According to White, the funds for the upgrades comes from the Strategic Plan budget. A news release emailed on March 22 shared UA’s proposed tuition increases for the 2019-2020 academic year, which are intended to provide financial support for the Strategic Plan.
“The increase is needed to fund priority initiatives under the university’s new strategic plan and increases in external costs,” the news release said.
The proposed increases in tuition are 2 percent for all incoming resident undergraduate students and 1 percent for incoming nonresident undergraduate students. For graduate resident students, the proposed increase is 1.89 percent at the Tucson campus and 1.59 percent at the UA South campus, while there is no proposed change for nonresident graduate students.

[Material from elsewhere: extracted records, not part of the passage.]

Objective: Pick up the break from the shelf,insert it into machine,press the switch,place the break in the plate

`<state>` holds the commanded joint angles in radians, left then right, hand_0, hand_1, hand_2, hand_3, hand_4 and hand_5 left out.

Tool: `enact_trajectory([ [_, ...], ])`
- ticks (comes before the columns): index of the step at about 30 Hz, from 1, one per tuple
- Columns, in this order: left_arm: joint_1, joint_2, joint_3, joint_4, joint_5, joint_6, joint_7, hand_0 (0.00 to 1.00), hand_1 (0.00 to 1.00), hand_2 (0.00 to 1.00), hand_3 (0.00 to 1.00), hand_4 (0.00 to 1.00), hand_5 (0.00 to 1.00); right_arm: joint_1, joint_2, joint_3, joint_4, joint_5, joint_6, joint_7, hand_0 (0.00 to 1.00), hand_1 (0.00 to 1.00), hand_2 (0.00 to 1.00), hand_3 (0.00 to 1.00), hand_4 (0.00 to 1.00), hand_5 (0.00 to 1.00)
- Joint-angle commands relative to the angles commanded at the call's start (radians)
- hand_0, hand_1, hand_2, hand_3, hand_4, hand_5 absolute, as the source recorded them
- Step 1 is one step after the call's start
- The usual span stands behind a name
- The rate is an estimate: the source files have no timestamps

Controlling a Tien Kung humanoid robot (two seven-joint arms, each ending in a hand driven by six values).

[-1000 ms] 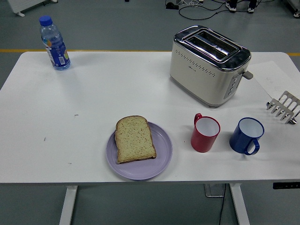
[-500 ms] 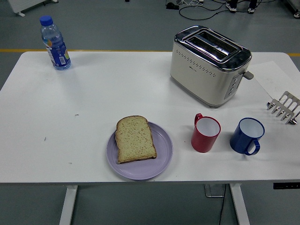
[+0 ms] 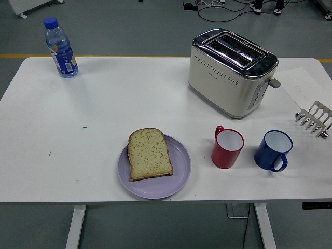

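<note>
White tabletop (image 3: pixel 104 104) sat on a grey floor (image 3: pixel 129 26) with a yellow line. Bread slice (image 3: pixel 149 154) lay on the purple plate (image 3: pixel 179 176). Neither robot hand showed, so can't tell their state.

Neither of the robot's black arms shows anywhere in the head view: the left arm does not come in from the left edge or lower left corner, and the right arm does not come in from the right edge or lower right corner. Neither five-fingered hand is in sight, so no finger pose or grasp can be told. No person's hand or sleeve shows either.
</note>
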<state>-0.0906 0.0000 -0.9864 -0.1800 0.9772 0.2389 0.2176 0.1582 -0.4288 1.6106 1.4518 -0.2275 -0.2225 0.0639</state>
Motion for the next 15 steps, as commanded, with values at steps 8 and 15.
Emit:
enact_trajectory([
  [8,0.004,0.000,-0.015,0.000,0.021,0.000,0.005,0.626,0.456,0.460,0.510,0.264,0.814,0.000,-0.003,-0.002,0.000,0.009,-0.005,0.006,0.650,0.619,0.631,0.586,0.417,0.306],
  [15,0.010,0.000,-0.016,0.000,0.028,-0.001,0.007,0.626,0.456,0.463,0.510,0.264,0.813,-0.002,0.000,-0.008,-0.003,0.007,-0.015,0.013,0.648,0.618,0.629,0.587,0.418,0.309],
])
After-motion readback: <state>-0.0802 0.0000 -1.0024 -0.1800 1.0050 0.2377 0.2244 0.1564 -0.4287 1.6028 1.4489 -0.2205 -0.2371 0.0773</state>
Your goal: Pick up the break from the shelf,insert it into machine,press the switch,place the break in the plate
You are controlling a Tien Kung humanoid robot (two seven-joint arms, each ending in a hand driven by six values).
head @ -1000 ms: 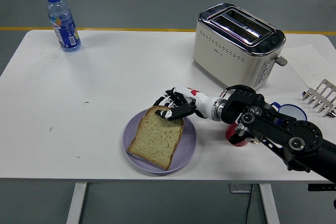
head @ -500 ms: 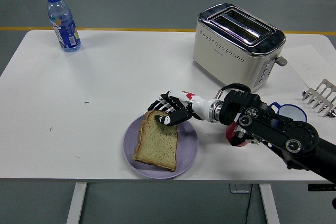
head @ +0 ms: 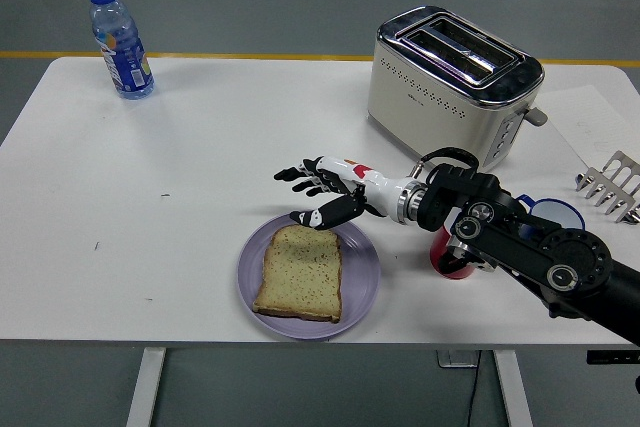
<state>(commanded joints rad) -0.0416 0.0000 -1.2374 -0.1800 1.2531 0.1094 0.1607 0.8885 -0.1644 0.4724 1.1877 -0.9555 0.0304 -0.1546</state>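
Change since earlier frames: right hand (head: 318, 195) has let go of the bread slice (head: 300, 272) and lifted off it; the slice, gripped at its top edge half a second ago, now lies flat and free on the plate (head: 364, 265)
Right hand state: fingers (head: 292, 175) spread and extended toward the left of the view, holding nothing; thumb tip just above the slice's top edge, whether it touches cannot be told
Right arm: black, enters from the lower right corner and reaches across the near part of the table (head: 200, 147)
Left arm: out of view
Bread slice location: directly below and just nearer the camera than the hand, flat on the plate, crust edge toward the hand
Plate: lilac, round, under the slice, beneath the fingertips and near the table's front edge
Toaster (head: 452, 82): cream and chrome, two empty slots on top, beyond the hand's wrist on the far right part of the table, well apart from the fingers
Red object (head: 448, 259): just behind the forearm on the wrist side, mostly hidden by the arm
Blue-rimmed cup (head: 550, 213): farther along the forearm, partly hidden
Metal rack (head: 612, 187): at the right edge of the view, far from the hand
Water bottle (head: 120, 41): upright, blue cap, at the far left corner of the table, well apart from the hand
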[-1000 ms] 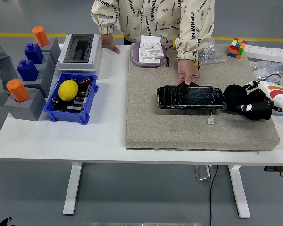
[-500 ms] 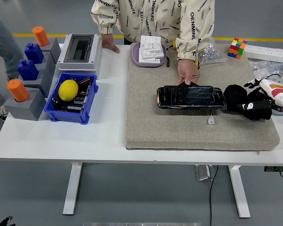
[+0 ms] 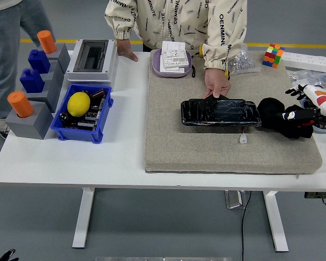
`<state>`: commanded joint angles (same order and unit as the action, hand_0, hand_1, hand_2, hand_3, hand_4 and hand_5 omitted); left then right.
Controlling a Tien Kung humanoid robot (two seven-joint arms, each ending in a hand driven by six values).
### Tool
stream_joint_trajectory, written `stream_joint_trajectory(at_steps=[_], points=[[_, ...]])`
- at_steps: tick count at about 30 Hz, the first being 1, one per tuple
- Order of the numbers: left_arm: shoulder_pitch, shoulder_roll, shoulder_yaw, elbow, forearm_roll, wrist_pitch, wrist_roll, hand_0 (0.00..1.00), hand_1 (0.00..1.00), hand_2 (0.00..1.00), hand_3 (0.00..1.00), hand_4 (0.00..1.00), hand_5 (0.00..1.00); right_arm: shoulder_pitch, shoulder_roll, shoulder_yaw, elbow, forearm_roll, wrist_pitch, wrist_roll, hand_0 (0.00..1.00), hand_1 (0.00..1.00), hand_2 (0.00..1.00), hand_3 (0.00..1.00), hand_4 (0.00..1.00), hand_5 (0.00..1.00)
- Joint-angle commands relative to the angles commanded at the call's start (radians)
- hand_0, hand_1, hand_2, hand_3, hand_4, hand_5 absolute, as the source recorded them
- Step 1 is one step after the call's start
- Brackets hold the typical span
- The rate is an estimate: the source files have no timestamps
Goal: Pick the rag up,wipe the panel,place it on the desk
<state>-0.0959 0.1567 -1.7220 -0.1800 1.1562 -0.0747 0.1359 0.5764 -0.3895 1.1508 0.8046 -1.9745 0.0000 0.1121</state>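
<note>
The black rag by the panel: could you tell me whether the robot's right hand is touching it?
Touching. In the head view the right hand lies on the black rag, its fingers overlapping the cloth with no gap.

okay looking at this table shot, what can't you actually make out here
All head view:
- Right hand on the rag: black on black, so the grasp is unclear.
- Left arm: outside the picture.
- Blue bin contents: too small to identify, partly behind the lemon.
- Person's hand at the panel: the panel's edge hides its fingertips.
</note>
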Motion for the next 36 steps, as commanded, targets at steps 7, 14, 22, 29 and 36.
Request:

In the news release, the total tuition and fee costs were listed as $12,671 per year for incoming resident undergraduates, $36,698 per year for incoming nonresident undergraduates, $13,207 per year for incoming resident graduate students on the main campus and $33,334 per year for incoming nonresident graduate students on the main campus.
Jane Hunter, who is leading the implementation of the Strategic Plan, said overall, the focus of the Strategic Plan is to help students and making study abroad available to more students was one of the most important initiatives.
“We have identified a number of initiatives that will receive some special funding in order for those initiatives to move forward, and very many of those are really focused on students and student success,” Hunter said. “That really rose to the top of the priorities.”